The headteacher of Westcott Primary School Debbie Johnson and teacher Nyanza Roberts “decided to relinquish their posts”, after an investigation into a widely-publicised exchange on the social networking site concluded.

Miss Roberts was the first to be suspended after branding locals “thick” and “inbred” in the conversation, which involved Ms Johnson and other staff.

Hull East MP Karl Turner welcomed their decision to leave. He said: “The chair of the governors Mary Wallace has effectively been acting as headteacher.

“For the last three months she has been there non-stop along with Chris Roe, now the acting headteacher.

“The school was dragged out of special measures in October and I want to see it going from strength to strength. Parents, carers and staff will be relieved because they had absolutely no confidence in the management.

“Now they can move on with confidence that the school is properly managed.”

He added: “I am born and bred in east Hull and it does annoy me. I left school at 16 without an O-level but I am not thick and inbred; professionals shouldn‘t be calling our children thick and inbred.”

In a letter to parents Mrs Wallace said details of the investigation would remain “confidential for legal reasons.”

She went on: “However I am able to inform you Ms Johnson and Miss Roberts have decided to relinquish their posts at Westcott Primary School from December 2011 and will pursue other opportunities.

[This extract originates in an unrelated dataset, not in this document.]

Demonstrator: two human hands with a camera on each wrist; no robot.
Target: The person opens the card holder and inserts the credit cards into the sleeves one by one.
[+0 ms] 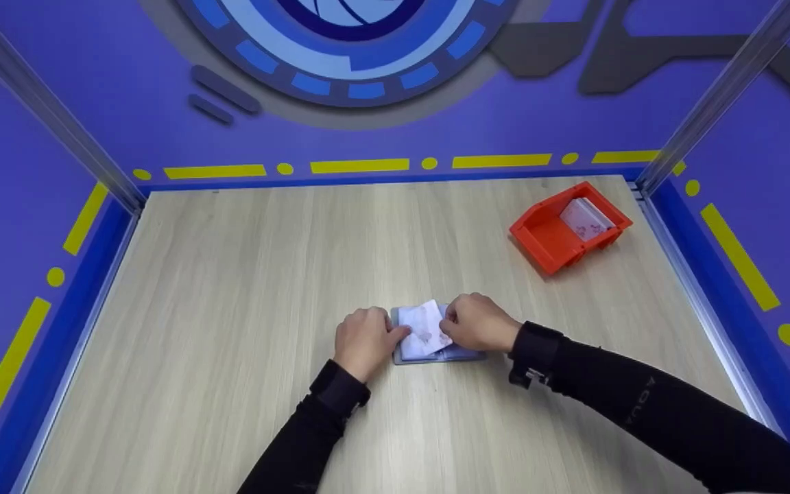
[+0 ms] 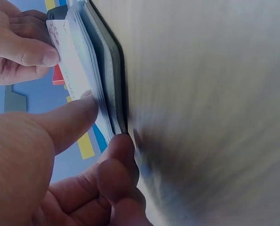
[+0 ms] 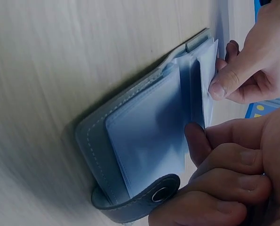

“For the other members of staff involved in this matter, this has now been concluded under the school’s Disciplinary Procedure.”

Hull Council would not comment on whether the pair had received any severance package, saying for legal reasons they were not able to go into any more detail.

In a statement the council said: “We are continuing to support the school and will now focus on moving forward to ensure that children get the best possible standards of education. For legal reasons we are not able to go into any more detail.”